4305 SOILS An upper-division elective, this course introduces the soil environment, including soil properties and components, soil controls, soil-forming processes, soil classification, conservation and management, and use of the soil survey. This course uses a lecture format combined with field study to acquaint students with the nature and characteristics of soils. Prerequisite: GEOG 1315 or consent of instructor. Fall, even years.
4308 OCEANOGRAPHY An upper-division elective. Employing a lecture/discussion/visual presentations format, this course is an introduction to oceanic environments, distribution, ocean basin topography, physical and biological characteristics, marine climate, currents, ecology, and politics. Emphasis is on the oceanic physical environment and natural resources. Prerequisite: GEOG 1315 or consent of instructor. Spring, even years.

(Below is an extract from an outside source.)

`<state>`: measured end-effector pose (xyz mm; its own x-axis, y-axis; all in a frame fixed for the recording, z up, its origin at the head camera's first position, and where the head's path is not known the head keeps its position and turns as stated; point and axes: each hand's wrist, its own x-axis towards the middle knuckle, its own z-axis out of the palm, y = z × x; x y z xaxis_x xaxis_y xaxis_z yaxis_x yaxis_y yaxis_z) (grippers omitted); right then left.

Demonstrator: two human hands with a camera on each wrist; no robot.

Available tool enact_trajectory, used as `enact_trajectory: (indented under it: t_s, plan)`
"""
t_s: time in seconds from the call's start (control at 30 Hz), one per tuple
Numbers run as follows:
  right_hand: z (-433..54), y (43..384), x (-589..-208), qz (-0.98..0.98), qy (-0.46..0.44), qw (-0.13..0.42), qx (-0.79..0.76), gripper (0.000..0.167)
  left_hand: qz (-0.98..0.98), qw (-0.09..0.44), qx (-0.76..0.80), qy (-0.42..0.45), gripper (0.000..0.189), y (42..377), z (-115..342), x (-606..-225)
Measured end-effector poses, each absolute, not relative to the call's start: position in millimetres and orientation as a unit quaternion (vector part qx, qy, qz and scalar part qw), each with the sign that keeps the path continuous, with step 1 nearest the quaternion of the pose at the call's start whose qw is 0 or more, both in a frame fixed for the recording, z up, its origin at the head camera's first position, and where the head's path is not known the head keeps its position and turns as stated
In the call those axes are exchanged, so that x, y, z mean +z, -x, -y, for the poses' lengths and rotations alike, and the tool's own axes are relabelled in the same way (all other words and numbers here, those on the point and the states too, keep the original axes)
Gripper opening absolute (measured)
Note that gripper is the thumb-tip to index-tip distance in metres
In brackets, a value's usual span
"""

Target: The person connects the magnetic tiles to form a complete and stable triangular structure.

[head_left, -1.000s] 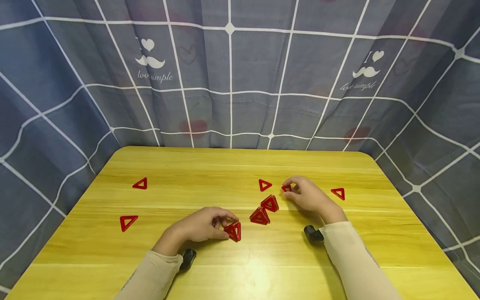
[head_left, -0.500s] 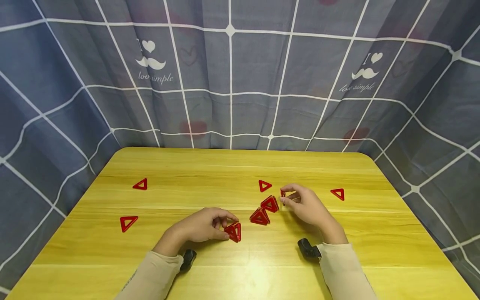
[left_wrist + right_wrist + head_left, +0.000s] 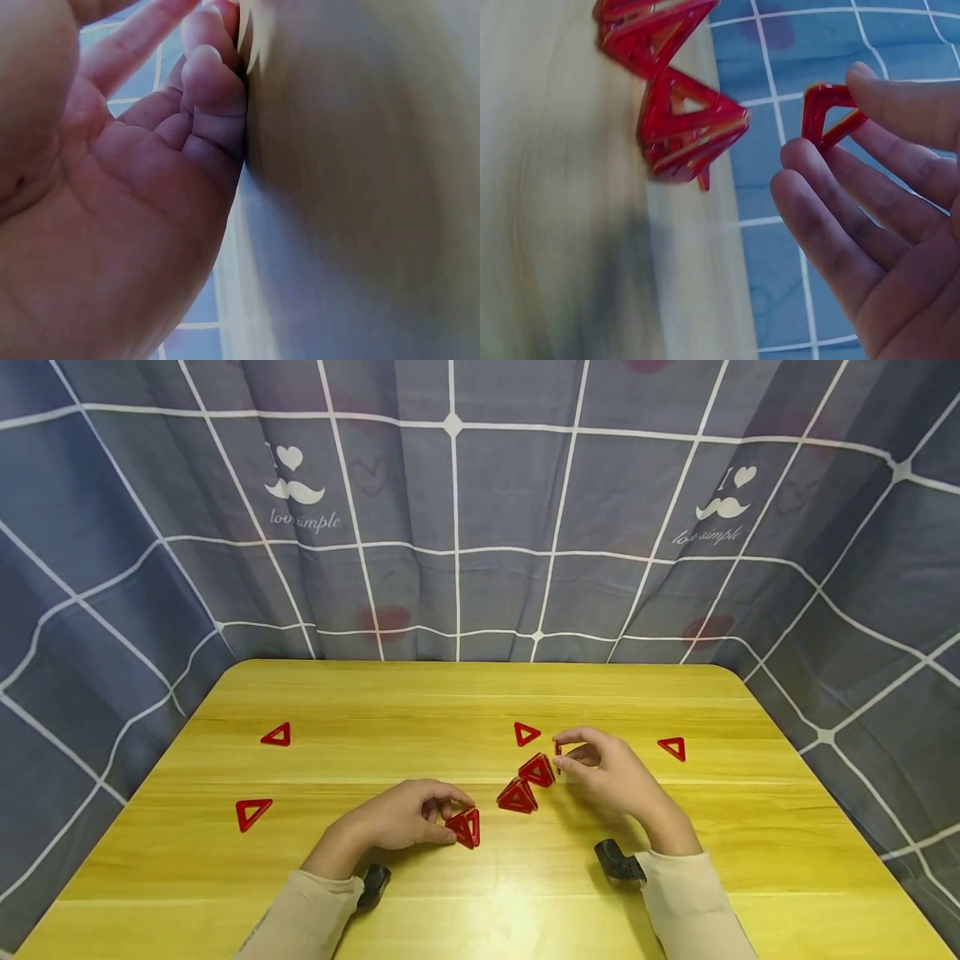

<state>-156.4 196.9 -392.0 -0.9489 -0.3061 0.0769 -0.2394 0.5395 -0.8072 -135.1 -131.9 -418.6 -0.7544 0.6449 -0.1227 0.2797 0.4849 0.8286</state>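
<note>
In the head view my left hand (image 3: 408,814) rests low on the table, thumb and fingers at either side of a small pyramid of red triangular tiles (image 3: 465,828). The left wrist view shows only the palm and curled fingers, with that pyramid out of sight. My right hand (image 3: 618,777) pinches a single red triangular tile (image 3: 823,112) between thumb and fingers, held up off the table and seen nearly edge-on from above. Just left of it stand two red pyramids, the farther one (image 3: 537,769) touching the nearer one (image 3: 517,796) at a corner.
Loose red triangles lie flat: one behind the pyramids (image 3: 527,733), one at the right (image 3: 672,748), and two at the left, a far one (image 3: 277,734) and a near one (image 3: 252,813). A grey checked curtain (image 3: 495,527) surrounds the wooden table (image 3: 375,710).
My right hand has lifted a tile from the table, turned it upright and brought it left, closer to the farther pyramid. The left hand stays at its pyramid. The head view shifts slightly.
</note>
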Motion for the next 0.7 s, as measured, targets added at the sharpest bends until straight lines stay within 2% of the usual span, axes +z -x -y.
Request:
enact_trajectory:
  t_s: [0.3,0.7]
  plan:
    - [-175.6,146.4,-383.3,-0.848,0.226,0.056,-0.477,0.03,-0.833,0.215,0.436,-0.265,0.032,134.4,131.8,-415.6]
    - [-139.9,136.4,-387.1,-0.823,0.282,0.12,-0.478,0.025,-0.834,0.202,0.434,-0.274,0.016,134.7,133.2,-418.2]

4313 RECREATION AND TOURISM An upper-division elective. This course uses a lecture and discussion format in the analysis of the physical, economic, and social aspects of outdoor recreation and tourism. Emphasis is on outdoor recreation activity and tourism in the United States and Arkansas. Fall, even years.
4325 PERSPECTIVES ON HUMAN GEOGRAPHY An upper-division elective. A seminar-oriented, discussion-based course, which analyzes significant trends of thought that have emerged in human geography since 1945. Prerequisite: GEOG 1320. On demand.

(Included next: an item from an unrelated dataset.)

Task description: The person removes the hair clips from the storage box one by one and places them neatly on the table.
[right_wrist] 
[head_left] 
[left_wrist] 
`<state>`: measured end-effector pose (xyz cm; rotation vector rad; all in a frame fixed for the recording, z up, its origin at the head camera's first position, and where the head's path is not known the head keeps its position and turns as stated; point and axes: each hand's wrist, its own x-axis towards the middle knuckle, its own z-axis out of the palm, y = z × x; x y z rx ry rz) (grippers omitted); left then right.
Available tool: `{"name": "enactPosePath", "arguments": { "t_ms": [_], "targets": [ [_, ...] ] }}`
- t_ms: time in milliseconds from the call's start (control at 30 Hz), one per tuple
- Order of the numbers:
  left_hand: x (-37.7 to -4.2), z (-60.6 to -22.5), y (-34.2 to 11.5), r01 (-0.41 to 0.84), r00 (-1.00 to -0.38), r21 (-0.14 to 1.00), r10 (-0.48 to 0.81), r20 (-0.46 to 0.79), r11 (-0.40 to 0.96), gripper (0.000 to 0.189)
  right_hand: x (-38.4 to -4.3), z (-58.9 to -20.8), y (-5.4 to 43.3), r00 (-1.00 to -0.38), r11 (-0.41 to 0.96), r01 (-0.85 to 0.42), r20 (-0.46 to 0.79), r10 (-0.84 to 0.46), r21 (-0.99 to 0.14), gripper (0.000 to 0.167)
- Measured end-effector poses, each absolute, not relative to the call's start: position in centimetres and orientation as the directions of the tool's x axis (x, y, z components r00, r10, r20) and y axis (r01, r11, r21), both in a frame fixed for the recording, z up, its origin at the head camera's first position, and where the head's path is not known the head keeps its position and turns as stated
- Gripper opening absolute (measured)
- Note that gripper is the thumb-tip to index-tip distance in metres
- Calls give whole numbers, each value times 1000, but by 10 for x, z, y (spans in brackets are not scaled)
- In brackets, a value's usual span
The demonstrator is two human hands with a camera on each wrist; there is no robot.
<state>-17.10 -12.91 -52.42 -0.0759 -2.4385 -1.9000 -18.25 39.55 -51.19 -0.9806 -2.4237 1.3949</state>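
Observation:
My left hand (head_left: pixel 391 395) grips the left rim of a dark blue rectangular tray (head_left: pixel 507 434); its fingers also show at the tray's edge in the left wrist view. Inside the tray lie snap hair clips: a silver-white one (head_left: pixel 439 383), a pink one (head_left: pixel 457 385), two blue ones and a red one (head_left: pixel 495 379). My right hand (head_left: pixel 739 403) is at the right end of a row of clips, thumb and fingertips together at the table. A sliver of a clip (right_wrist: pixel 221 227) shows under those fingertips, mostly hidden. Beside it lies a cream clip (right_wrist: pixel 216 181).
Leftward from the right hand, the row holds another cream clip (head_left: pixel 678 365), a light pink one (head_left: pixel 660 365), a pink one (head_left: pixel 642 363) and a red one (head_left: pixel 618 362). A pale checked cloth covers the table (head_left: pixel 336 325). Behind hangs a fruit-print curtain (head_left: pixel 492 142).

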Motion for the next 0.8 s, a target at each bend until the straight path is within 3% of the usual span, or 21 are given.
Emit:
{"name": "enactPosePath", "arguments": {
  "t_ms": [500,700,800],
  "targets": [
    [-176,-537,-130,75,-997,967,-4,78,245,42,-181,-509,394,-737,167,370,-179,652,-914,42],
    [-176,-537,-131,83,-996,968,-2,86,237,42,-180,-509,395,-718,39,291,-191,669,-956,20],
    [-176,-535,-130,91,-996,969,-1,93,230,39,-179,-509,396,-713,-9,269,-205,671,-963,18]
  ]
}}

4330 GEOGRAPHIC INFORMATION ANALYSIS An upper-division elective and a requirement for geographic information science minors. This is an advanced-level course in GIS. It provides an understanding of analysis in GIS environment, knowledge of GIS design and implementation, an insight into spatial variability and geostatistics, and an experience in error propagation analysis within GIS. Emphasis of lectures and practical lab exercises is placed on problem-solving GIS techniques such as layering, networking, buffering, and querying. Environmental modeling and decision support system creation in real-life research projects executed by students is also an objective of this course. Prerequisites: GEOG 2375 and 3303 or consent of instructor. Fall.
4390 HISTORICAL GEOGRAPHY OF THE UNITED STATES An upper-division elective. The course uses a lecture and discussion format to gain a comprehensive understanding of the evolving human geography of the United States during the past four centuries. Fall, even years.

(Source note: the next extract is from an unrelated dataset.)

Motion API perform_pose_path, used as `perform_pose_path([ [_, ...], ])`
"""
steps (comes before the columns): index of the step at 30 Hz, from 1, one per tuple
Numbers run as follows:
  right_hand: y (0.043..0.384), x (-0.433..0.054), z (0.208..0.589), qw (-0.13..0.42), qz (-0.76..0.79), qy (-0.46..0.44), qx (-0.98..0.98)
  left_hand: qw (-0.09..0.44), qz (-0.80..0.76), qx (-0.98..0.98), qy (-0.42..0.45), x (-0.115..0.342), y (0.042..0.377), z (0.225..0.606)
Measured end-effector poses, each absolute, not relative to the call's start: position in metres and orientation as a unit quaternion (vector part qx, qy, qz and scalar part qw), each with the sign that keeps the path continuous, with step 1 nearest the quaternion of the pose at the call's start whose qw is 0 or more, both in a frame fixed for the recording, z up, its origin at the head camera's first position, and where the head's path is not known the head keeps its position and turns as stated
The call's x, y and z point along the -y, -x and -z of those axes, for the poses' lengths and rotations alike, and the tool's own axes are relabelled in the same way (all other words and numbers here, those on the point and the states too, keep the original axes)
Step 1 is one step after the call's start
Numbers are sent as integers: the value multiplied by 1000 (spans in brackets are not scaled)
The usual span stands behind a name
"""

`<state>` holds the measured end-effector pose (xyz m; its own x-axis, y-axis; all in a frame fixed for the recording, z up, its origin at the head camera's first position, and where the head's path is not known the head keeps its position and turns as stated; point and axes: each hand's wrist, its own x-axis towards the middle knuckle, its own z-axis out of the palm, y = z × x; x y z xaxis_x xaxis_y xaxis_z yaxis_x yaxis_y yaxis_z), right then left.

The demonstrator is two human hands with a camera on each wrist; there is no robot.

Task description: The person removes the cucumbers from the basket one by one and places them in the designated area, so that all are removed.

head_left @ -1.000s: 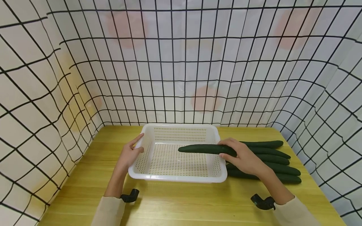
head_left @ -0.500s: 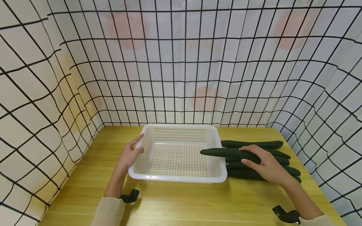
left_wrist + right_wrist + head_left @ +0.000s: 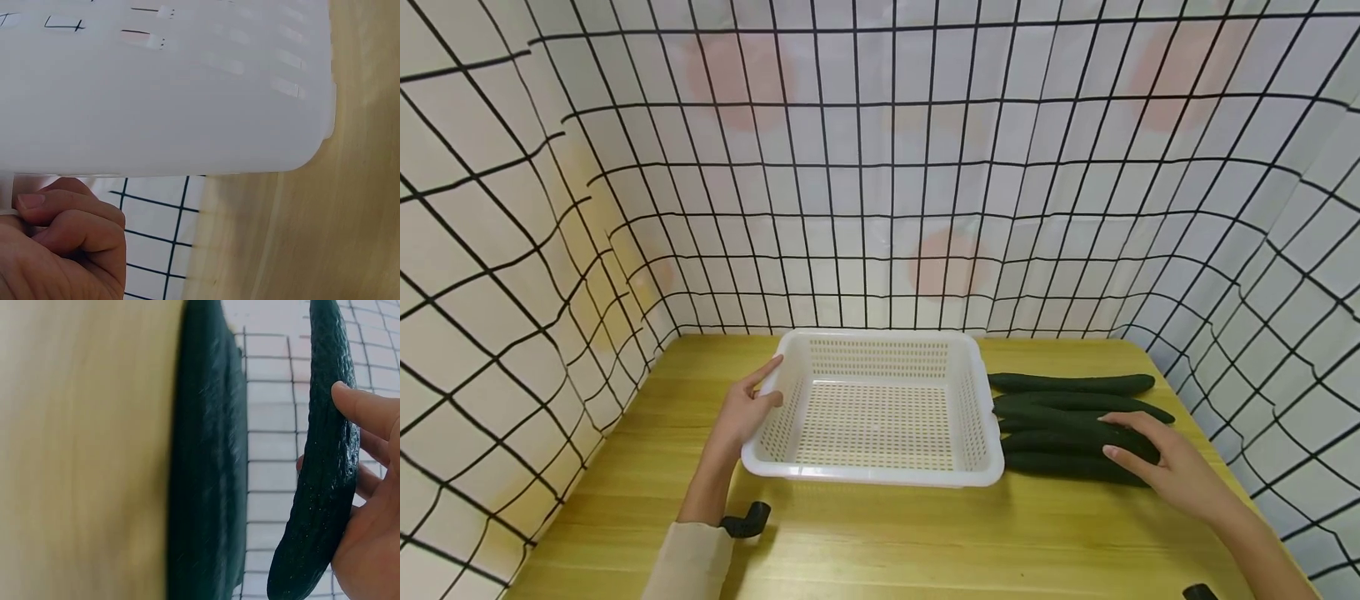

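Note:
My left hand [image 3: 741, 415] grips the left rim of a white plastic basket [image 3: 872, 474], thumb on the inner side. The left wrist view shows curled fingers [image 3: 87, 219] beneath the edge of the basket wall [image 3: 156, 119]. My right hand [image 3: 1183, 468] holds a dark green cucumber [image 3: 1060, 419] near its right end. In the right wrist view, thumb and fingers wrap this cucumber [image 3: 325, 456], and a gap separates it from the cucumbers [image 3: 206, 462] on the table. Several more cucumbers [image 3: 1075, 384] lie side by side, right of the basket, partly hidden under the held one.
The yellow wooden table [image 3: 880, 533] bears everything. Black wire grid panels [image 3: 891, 212] over white sheeting enclose the back and both sides. The basket has a slotted floor [image 3: 872, 425] with nothing lying on it. A black wrist mount [image 3: 747, 520] sits at the left sleeve.
My right hand has carried the cucumber rightward, from over the basket to over the row of cucumbers. The left hand and the basket have stayed in place.

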<state>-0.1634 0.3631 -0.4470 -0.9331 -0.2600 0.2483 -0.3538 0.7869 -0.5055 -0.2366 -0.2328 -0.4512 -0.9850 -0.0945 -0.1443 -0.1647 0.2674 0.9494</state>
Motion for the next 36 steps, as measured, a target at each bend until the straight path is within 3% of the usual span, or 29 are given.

4391 RESEARCH SEMINAR Required for geography majors. This course uses a seminar format to introduce the student to scientific research methods and quantitative techniques with emphasis on geographic research. These methods and techniques are used to initiate investigation into a contemporary student-identified geographic problem and to develop a formal research proposal. Prerequisite: Junior status, 15 semester hours of geography, and a course in quantitative methods with a passing grade. Fall.
4160, 4260, 4360 SPECIAL PROBLEMS IN GEOGRAPHY An elective for geography majors and minors. Independent readings, discussions, and writings are completed in specific areas of geography that are of particular interest to the student. Credit from one to three semester hours may be earned in one semester. May be repeated for a total of six hours, but only three hours may be applied toward the major. Prerequisite: 12 semester hours in geography and consent of instructor. Fall, spring, summer.